As a skeptical security professional, I can’t help but wonder if there is a legal basis for such measurements. If a large organization would refuse to run the measurement tools, what would happen? The Oracle Complicance Policy states:

If Oracle Corporation identifies a license violation, it will provide written notification of the violation to the non-compliant organization and generally will allow thirty days for obtaining the appropriate licenses or otherwise correcting the violation.

[snip]

Oracle endeavors to resolve license compliance violations in a fair and accurate manner. If a business resolution cannot be obtained, the resolution will be escalated to the appropriate authority through Oracle’s Legal Department. Remedies open to Oracle include, but are not limited to:

  • Charging full list price for additional software licenses required to correct the license violation
  • Charging technical support fees for the period of unlicensed use of the software
  • Suspension of technical support service and software updates, where applicable
  • Termination of the license agreement and associated licenses
  • Cancellation of OPN status and sublicense rights

Right, but how do they know you violated your license in the first place? Exactly: by running their measurement tools on your servers. In theory an organization not willing to run these tools could be subject to the above, including termination of the license agreement and associated licenses. I doubt that Oracle would go that far, but obviously their LMS program is paying off if they are hiring more people to staff it.

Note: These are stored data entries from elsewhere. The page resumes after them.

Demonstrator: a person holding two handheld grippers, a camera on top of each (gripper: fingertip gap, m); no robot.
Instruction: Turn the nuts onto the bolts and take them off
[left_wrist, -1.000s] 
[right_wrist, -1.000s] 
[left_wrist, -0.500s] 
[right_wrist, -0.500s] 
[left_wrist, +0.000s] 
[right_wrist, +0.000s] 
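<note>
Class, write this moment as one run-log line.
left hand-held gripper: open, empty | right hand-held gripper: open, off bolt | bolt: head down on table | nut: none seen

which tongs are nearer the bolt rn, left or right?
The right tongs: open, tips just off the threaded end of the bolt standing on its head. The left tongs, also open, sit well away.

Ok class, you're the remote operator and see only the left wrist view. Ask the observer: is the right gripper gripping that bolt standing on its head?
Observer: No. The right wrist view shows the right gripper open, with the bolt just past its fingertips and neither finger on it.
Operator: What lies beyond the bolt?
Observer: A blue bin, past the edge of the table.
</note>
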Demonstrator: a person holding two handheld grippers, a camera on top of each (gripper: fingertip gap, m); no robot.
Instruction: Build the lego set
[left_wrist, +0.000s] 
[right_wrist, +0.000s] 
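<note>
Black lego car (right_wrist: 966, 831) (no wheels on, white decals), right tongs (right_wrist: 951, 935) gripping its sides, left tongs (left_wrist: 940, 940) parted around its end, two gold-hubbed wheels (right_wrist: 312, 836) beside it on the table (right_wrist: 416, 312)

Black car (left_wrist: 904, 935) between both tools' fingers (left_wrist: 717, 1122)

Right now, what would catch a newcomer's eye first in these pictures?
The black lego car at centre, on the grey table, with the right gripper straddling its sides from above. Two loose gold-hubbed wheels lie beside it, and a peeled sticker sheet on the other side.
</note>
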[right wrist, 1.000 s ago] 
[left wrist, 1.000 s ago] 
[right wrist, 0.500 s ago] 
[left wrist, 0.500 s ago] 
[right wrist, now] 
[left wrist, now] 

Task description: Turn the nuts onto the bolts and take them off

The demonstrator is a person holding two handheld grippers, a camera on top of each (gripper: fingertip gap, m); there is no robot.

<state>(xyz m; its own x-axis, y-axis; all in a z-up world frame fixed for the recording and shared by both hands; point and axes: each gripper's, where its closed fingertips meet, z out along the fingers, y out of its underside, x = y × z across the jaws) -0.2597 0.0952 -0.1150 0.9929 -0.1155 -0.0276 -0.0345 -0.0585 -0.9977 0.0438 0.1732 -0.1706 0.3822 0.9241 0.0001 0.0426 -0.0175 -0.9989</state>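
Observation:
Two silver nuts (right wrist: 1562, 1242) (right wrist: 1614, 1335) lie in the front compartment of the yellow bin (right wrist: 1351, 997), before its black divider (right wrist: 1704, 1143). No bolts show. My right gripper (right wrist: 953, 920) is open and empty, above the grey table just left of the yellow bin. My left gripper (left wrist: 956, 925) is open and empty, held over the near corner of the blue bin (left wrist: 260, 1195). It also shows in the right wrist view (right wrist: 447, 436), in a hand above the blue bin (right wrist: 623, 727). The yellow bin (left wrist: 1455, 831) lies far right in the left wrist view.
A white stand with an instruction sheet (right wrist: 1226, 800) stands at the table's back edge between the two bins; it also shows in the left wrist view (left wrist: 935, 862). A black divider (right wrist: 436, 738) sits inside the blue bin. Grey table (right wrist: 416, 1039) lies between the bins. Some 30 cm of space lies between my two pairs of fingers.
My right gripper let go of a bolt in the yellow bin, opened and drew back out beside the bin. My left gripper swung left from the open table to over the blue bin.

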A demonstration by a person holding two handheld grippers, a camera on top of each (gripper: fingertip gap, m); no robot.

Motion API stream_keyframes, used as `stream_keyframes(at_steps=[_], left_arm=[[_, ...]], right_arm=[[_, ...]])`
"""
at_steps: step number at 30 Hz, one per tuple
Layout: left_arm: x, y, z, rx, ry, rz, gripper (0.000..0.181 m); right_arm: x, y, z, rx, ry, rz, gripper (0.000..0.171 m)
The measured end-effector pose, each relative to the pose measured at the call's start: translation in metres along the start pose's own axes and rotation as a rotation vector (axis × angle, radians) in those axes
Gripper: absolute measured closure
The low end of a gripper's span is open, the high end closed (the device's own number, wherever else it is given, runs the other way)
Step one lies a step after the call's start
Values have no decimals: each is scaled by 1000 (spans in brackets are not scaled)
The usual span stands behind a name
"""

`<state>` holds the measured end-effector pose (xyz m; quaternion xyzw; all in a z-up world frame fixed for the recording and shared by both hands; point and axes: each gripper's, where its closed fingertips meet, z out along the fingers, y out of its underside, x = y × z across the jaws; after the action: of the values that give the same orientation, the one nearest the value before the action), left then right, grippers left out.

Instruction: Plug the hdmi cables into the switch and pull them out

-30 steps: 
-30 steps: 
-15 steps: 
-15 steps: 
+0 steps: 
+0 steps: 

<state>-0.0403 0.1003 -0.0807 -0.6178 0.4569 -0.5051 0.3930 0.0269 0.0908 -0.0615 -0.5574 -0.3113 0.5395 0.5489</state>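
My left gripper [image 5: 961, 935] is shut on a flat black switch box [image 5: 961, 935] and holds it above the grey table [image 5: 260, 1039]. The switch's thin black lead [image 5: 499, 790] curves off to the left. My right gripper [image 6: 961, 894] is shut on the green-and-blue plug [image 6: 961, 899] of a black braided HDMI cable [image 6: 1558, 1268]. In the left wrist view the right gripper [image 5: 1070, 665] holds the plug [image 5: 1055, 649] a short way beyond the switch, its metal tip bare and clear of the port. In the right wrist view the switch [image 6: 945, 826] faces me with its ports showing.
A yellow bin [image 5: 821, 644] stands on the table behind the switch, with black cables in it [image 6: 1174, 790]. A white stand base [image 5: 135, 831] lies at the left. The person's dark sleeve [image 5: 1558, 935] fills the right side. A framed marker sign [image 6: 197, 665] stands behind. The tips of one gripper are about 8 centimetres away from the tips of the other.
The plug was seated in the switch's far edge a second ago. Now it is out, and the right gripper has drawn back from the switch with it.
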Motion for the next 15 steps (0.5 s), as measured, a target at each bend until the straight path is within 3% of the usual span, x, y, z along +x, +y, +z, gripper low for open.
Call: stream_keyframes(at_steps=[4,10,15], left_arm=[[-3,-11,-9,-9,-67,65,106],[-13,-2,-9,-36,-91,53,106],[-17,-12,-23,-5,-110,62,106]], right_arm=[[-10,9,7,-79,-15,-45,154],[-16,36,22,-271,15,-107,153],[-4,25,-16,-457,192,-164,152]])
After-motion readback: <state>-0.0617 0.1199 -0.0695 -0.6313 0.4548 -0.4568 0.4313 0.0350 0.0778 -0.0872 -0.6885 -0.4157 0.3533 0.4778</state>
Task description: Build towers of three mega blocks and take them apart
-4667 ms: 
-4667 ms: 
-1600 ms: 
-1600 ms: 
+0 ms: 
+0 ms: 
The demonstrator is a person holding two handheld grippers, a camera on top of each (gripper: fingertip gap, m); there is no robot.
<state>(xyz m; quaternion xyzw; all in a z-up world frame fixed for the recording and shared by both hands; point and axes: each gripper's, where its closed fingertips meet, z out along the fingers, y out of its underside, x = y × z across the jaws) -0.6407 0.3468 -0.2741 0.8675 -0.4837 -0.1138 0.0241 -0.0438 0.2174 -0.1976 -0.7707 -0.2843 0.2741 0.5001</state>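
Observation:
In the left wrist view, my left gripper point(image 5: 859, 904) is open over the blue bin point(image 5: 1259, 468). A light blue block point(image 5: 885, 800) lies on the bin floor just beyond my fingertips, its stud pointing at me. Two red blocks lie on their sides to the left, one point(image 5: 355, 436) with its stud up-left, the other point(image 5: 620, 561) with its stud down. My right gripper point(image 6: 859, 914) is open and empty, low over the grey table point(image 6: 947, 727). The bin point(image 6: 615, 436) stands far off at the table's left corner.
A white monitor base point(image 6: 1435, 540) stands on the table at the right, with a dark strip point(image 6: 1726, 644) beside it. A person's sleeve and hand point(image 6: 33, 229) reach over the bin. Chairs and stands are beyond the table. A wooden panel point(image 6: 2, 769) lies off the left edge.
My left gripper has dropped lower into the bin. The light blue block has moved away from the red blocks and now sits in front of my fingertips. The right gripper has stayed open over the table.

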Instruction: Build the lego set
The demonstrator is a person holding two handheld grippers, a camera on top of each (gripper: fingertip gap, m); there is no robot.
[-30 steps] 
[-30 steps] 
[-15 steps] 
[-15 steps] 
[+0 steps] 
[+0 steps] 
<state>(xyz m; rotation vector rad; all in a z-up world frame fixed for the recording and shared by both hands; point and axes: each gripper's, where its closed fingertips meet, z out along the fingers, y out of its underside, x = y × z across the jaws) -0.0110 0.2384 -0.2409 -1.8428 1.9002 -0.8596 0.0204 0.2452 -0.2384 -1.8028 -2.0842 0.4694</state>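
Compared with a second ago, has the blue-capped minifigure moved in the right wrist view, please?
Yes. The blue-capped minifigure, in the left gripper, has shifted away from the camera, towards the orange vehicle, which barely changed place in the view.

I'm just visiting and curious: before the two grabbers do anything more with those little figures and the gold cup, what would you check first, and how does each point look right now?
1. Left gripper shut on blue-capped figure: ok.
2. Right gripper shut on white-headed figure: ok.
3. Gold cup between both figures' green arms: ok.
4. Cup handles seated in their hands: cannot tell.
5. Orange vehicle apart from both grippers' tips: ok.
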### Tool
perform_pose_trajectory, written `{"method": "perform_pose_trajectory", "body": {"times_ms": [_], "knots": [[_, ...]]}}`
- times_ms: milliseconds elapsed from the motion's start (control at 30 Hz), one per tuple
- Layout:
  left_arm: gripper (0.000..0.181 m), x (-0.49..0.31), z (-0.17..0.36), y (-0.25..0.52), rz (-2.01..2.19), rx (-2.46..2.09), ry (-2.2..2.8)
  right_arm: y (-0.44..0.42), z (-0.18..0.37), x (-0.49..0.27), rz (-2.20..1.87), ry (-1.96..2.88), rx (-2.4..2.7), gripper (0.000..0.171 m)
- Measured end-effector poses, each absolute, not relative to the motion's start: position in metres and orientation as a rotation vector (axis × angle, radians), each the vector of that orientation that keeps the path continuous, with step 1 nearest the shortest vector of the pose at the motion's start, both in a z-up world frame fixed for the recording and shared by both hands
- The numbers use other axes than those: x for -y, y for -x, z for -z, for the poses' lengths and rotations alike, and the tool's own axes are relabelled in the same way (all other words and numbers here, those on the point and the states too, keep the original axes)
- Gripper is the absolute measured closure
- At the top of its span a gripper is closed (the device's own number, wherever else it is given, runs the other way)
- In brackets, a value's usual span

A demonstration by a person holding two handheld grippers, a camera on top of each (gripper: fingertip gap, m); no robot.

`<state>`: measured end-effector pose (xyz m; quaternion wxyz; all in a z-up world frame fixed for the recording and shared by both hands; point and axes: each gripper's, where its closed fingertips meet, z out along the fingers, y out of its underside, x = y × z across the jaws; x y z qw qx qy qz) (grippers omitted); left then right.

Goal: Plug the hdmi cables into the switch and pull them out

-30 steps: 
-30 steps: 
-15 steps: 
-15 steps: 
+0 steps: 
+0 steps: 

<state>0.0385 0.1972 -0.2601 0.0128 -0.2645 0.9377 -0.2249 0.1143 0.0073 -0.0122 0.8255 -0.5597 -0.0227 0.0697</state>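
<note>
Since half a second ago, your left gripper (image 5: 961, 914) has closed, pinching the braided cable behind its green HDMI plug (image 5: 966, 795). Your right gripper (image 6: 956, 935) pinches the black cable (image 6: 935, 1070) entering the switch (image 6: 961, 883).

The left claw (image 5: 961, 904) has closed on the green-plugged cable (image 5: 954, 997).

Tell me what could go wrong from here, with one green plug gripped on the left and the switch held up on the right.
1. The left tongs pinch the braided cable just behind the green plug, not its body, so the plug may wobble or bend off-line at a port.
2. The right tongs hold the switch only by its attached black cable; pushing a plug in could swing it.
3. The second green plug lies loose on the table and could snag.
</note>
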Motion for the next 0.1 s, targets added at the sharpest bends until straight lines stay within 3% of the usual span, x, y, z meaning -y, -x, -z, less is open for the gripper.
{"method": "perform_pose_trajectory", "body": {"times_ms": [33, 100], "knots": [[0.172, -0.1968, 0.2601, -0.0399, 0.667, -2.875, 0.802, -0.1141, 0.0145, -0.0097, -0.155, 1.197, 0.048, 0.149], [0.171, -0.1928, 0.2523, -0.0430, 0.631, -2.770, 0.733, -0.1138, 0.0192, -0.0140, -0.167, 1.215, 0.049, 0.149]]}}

2 Responses to “Measuring customer license compliance”

  1. Cailin Coilleach Says:

    Whoa, that’s pretty fscked up! :/

  2. Richard Says:

    It is even more interesting than I originally thought. According to http://www.dba-oracle.com/oracle_tips_license_compliance.htm there are certain tables such as DBA_HIST_* that require an additional license if you query them. To me it sound like Oracle invented a very complex licensing system based on so many complex parameters that only Oracle can determine if you are compliant. While license compliance is important, the complexity of the licensing system can be an unneeded burden to organizations.